● **The data**
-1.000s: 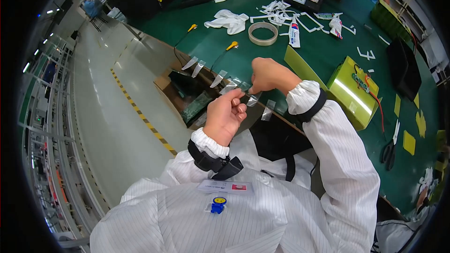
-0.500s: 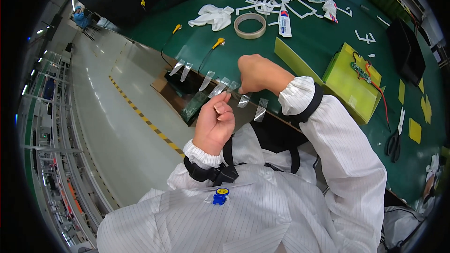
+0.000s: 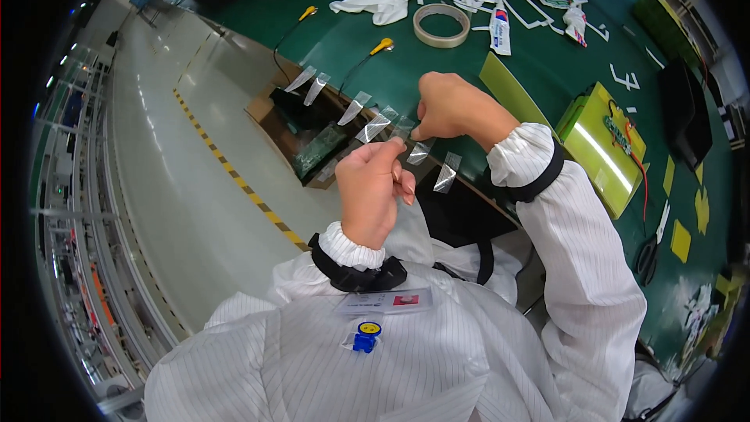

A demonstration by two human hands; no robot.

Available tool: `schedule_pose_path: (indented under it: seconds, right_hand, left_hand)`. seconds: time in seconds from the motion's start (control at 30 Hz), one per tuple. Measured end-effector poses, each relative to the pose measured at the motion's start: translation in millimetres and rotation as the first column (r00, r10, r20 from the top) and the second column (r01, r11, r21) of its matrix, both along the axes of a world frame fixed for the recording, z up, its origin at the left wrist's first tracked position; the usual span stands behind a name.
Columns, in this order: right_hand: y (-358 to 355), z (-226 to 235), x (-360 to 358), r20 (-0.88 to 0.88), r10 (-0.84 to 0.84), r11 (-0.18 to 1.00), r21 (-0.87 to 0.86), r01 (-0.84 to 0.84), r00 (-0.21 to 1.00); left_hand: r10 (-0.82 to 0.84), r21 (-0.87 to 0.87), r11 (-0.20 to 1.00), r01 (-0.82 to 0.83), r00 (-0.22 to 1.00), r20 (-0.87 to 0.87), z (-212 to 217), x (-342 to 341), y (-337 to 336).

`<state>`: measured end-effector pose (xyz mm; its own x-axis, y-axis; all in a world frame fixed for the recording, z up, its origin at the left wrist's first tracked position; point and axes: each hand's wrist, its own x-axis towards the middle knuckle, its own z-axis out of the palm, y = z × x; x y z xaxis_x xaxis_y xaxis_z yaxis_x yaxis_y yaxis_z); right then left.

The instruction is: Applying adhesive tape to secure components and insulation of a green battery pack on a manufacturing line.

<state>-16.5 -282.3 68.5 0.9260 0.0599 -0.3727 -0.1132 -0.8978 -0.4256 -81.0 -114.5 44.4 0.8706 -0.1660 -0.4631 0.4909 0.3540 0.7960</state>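
Several short strips of clear tape hang in a row from the table's front edge. My left hand is closed, thumb and forefinger pinching at the lower end of one clear tape strip in that row. Just right of it, my right hand is curled at the table edge, its fingertips pointing down beside the same strip. What those right fingertips hold, if anything, is hidden. Two more strips hang near and below my right hand. A tape roll lies on the table beyond the hands.
Right of my right hand stand a yellow-green panel and a yellow-wrapped block with a circuit board and red wire. Black-handled scissors lie farther right. White paper scraps, a tube and yellow-ended cables lie beyond. A cardboard box sits below the edge.
My left hand has moved slightly up and right and turned, its fingertips nearer my right hand. The whole view has shifted a little; my right hand keeps its curled pose at the edge.
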Motion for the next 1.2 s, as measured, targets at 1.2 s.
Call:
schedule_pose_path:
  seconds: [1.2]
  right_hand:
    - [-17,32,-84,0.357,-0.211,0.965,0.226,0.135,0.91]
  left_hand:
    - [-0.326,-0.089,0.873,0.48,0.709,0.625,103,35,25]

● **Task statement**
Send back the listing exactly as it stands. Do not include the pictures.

● **Exercise solution**
-1.000s: 
-0.500s: 
+0.000s: 

A demonstration by two human hands; no robot.

Available tool: `schedule_pose_path: (indented under it: seconds, right_hand, left_hand)`. seconds: time in seconds from the motion's start (control at 30 Hz), one per tuple. Measured end-effector poses, each relative to the pose measured at the motion's start: translation in millimetres and rotation as the first column (r00, r10, r20 from the top) and the second column (r01, r11, r21) of its matrix, both along the axes of a world frame fixed for the recording, z up, its origin at the left wrist's first tracked position; the usual span stands behind a name.
Columns, in this order: right_hand: y (-358 to 355), z (-226 to 235), x (-360 to 358), r20 (-0.88 to 0.88), r10 (-0.84 to 0.84), r11 (-0.18 to 1.00), r21 (-0.87 to 0.86), r01 (-0.84 to 0.84), r00 (-0.21 to 1.00); left_hand: r10 (-0.82 to 0.84), r21 (-0.87 to 0.87), r11 (-0.20 to 1.00), r01 (-0.82 to 0.83), r00 (-0.22 to 1.00), r20 (-0.87 to 0.87), z (-212 to 217), x (-342 to 341), y (-337 to 336).

`<state>`: measured end-effector pose (xyz mm; its own x-axis, y-axis; all in a world frame fixed for the recording, z up, its origin at the left wrist's first tracked position; point and axes: each hand's wrist, its own x-axis towards the middle knuckle, its own z-axis out of the palm, y = z × x; x y z xaxis_x xaxis_y xaxis_z yaxis_x yaxis_y yaxis_z); right then left.

The instruction is: Applying adhesive tape to secure components and insulation of a green battery pack on a manufacturing line.

<state>-16.5 -282.3 68.5 0.9260 0.0599 -0.3727 -0.1132 -0.8978 -0.4256 -81.0 -114.5 44.4 0.8706 -0.1660 -0.4631 0.4909 0.3540 0.7960</state>
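Several short strips of clear tape hang in a row from the table's front edge. My left hand is closed, thumb and forefinger pinching at the lower end of one clear tape strip in that row. Just right of it, my right hand is curled at the table edge, its fingertips pointing down beside the same strip. What those right fingertips hold, if anything, is hidden. Two more strips hang near and below my right hand. A tape roll lies on the table beyond the hands.
Right of my right hand stand a yellow-green panel and a yellow-wrapped block with a circuit board and red wire. Black-handled scissors lie farther right. White paper scraps, a tube and yellow-ended cables lie beyond. A cardboard box sits below the edge.
My left hand has moved slightly up and right and turned, its fingertips nearer my right hand. The whole view has shifted a little; my right hand keeps its curled pose at the edge.
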Motion for the next 1.2 s, as measured, targets at 1.2 s.
Call:
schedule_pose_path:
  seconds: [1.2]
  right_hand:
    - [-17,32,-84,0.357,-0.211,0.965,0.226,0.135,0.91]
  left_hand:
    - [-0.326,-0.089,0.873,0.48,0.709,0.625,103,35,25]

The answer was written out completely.